This week, U.S. Sen. Marco Rubio, R-Fla., the chairman of the U.S. Senate Small Business Committee, weighed in on a new survey from Goldman Sachs stressing the importance of federal monies for small businesses during the coronavirus pandemic.
“The impact of COVID-19 on small businesses and communities all over the world is significant. In our latest survey, 96 percent of those surveyed say it is important for Republicans and Democrats to turn the page on partisan politics and pass bipartisan legislation to provide financial relief for America’s small businesses,” Goldman Sachs noted. “Consistent with our firm’s purpose of advancing sustainable economic growth and financial opportunity, Goldman Sachs is committed to supporting relief efforts, elevating the voices of our small business community to policymakers, and working across sectors on innovative sources of funding.”
Rubio weighed in on the “Sinking Lifeboats – Small Businesses Struggle to Stay Afloat While Awaiting Additional Federal Help” survey from Goldman Sachs on Tuesday.
“It is clear that partisan obstruction in Washington is hurting small businesses and their employees all across the country,” Rubio said. “We could have passed additional federal relief three months ago, but election-year politics got in the way. There are no more excuses. Small businesses are shutting their doors. Employees are losing their jobs. Families are losing their livelihoods. House Democrats need to stop holding them hostage as they press for policies on their wishlist. Congress needs to stop playing partisan games and pass small business relief now.”

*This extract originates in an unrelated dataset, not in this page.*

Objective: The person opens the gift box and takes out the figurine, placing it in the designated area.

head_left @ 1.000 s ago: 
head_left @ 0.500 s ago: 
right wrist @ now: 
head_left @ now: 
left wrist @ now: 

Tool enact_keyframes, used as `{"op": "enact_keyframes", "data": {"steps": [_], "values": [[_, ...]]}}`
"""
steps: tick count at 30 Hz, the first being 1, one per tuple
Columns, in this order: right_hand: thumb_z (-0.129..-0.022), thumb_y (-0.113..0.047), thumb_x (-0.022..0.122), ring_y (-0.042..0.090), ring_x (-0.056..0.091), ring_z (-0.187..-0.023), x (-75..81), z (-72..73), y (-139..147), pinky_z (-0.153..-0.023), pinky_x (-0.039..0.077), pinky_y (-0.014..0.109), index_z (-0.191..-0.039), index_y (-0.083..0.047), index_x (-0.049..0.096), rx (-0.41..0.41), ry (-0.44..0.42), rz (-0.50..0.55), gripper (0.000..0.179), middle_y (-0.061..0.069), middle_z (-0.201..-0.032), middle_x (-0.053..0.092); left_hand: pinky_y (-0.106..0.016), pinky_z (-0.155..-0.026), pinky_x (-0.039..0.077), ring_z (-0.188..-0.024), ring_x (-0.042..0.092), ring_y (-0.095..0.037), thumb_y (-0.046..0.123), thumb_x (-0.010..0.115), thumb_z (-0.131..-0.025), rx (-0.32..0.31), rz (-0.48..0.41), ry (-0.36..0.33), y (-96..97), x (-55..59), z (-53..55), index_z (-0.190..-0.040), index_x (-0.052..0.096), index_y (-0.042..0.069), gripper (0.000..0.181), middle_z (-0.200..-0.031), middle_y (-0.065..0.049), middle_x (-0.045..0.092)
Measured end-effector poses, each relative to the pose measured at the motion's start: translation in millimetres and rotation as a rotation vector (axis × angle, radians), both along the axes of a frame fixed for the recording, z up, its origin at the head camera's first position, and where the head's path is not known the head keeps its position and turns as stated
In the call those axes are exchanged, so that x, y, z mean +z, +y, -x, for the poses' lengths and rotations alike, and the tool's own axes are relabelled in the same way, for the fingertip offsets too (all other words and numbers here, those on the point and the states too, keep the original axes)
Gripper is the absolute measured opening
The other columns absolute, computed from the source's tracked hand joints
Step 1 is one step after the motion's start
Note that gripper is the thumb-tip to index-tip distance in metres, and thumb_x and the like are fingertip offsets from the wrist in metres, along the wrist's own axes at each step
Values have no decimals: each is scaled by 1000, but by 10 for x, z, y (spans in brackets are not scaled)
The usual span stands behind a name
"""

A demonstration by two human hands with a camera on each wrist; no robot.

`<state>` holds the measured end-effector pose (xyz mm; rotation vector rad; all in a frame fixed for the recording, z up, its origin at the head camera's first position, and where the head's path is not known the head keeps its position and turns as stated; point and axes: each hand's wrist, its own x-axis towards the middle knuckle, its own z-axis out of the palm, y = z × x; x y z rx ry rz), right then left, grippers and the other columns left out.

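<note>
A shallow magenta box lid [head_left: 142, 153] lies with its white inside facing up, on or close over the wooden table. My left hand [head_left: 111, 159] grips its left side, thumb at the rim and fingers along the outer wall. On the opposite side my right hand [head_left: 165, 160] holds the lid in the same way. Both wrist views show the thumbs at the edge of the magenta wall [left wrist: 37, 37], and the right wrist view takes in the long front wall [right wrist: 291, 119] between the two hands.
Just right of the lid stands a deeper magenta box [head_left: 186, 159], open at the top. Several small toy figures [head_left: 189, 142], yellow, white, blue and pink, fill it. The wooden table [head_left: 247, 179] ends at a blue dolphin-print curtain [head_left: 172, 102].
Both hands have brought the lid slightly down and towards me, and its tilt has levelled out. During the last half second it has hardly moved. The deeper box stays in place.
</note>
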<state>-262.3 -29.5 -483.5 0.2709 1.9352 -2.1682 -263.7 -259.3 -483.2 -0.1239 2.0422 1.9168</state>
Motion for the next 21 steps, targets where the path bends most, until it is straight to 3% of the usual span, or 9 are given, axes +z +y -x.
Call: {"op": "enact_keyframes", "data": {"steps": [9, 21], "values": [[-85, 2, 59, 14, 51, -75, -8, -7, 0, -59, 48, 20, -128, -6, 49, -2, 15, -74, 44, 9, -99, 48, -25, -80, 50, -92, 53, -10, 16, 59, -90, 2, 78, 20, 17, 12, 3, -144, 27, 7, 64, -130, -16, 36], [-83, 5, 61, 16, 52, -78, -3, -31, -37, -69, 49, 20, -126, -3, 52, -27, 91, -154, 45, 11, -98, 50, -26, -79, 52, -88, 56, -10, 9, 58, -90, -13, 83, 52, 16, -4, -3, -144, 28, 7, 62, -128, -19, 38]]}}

“The survey details the tough choices small business owners are making while Congress fails to pass additional relief. Overall, the survey shows 28 percent say legislative uncertainty has caused them to consider closing their business and 42 percent have been forced to lay off employees or reduce compensation. The survey found that black businesses have been particularly challenged. Results show that 61 percent of black owners have forgone paying themselves as a result of congressional inactions and 49 percent have been forced to lay off or cut employee compensation,” Rubio’s office noted.
First elected to the Senate in 2010, Rubio faces the voters in 2022.